Brief ▸ When you reach the line with "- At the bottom" in the listing below, transcribe it and each line after it up to and including the line with "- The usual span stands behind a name", exactly and with nothing else.

Given data ▸
----
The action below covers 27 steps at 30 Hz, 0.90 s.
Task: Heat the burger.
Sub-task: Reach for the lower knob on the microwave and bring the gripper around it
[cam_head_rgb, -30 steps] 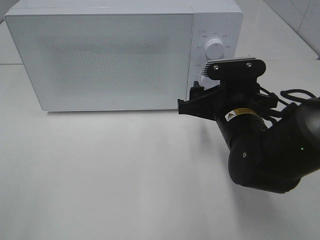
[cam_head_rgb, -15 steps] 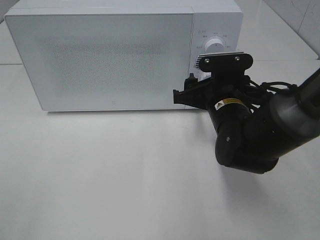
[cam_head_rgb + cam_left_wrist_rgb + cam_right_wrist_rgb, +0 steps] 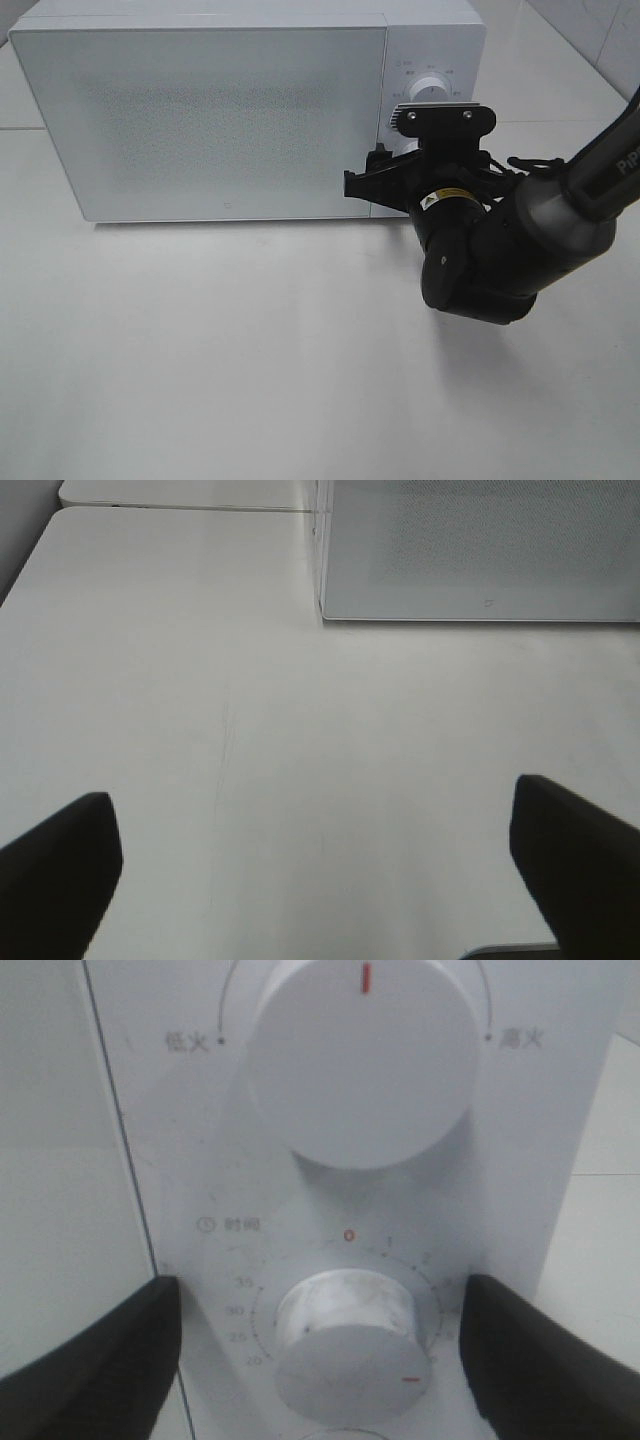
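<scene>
The burger is out of view; the white microwave (image 3: 220,110) stands at the back of the table with its door closed. My right gripper (image 3: 384,172) is pressed up to the microwave's control panel. In the right wrist view this gripper (image 3: 320,1360) is open, with a dark finger (image 3: 90,1360) on each side of the lower timer knob (image 3: 345,1345) and a gap between each finger and the knob. The upper power knob (image 3: 365,1060) is above it. My left gripper (image 3: 318,880) is open over bare table, with nothing between its fingers.
The microwave's near left corner (image 3: 325,610) shows in the left wrist view, some way ahead of the left gripper. The white table (image 3: 200,350) stretches out in front of the microwave. The right arm's bulky black body (image 3: 490,260) hangs over the table's right side.
The right arm has shifted left and closer to the microwave's control panel, bringing its gripper up to the lower knob. The microwave has not moved.
</scene>
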### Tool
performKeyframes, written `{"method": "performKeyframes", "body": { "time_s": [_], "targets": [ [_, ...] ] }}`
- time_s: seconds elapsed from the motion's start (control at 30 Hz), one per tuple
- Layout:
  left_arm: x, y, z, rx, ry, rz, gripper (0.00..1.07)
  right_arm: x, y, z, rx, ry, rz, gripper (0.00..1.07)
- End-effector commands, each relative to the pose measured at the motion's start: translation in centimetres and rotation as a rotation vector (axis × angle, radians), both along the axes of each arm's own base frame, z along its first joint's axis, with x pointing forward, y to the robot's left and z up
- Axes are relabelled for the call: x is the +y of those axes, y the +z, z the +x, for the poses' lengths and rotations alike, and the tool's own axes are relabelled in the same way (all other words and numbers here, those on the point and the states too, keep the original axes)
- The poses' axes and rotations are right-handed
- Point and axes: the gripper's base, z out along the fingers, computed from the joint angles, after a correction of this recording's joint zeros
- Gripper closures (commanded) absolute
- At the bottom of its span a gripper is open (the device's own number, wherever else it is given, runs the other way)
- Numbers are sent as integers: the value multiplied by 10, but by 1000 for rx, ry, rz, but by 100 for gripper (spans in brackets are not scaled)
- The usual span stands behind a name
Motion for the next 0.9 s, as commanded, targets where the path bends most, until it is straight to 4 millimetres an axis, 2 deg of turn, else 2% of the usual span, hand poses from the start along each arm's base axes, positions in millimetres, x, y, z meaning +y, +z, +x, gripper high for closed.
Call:
{"method": "performKeyframes", "body": {
  "time_s": [0.03,0.3,0.37,0.4,0.43,0.47,0.5,0.53,0.57,0.63,0.67,0.73,0.9],
  "targets": [
    [0,1,-2,-27,5,-5,9,2,5,8,-30,3,19,32],
    [0,1,-2,-27,5,-5,9,1,7,8,-59,-17,20,32],
    [0,1,-2,-27,5,-5,9,0,8,8,-63,-26,22,39],
    [0,1,-2,-27,5,-5,9,0,8,8,-63,-26,22,39],
    [0,1,-2,-27,5,-5,9,0,8,8,-63,-26,22,42],
    [0,1,-2,-27,5,-5,9,0,8,8,-63,-26,23,53],
    [0,1,-2,-27,5,-5,9,0,8,8,-63,-26,23,53],
    [0,1,-2,-27,5,-5,9,0,8,8,-62,-26,23,60],
    [0,1,-2,-27,5,-5,9,0,8,8,-62,-26,23,60],
    [0,1,-2,-27,5,-5,9,0,7,8,-61,-26,23,90],
    [0,1,-2,-27,5,-5,9,0,7,8,-61,-26,23,90],
    [0,1,-2,-27,5,-5,9,0,7,8,-61,-26,23,106],
    [0,1,-2,-27,5,-5,9,-1,10,8,-85,-32,21,107]
  ]
}}
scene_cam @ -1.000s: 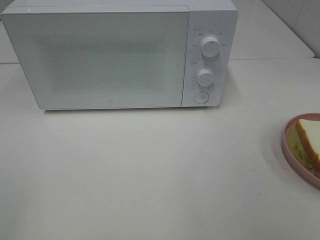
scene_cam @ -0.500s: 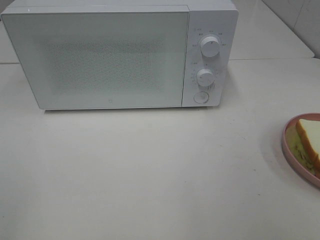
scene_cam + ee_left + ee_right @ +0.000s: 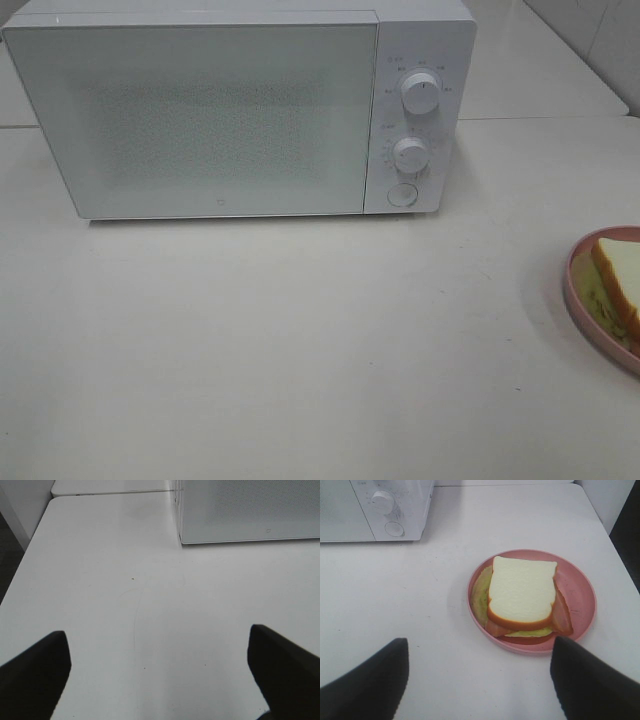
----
Response for this exercise ▸
- At the bottom of its span a gripper is open (the device's own number, wherever else it is given, runs the other way)
- Numbers are sent as integers: the value multiplied by 10, but by 1000 for rx, ry, rz, but by 100 for gripper (spans in brackets are not scaled)
- The usual span stands behind a name

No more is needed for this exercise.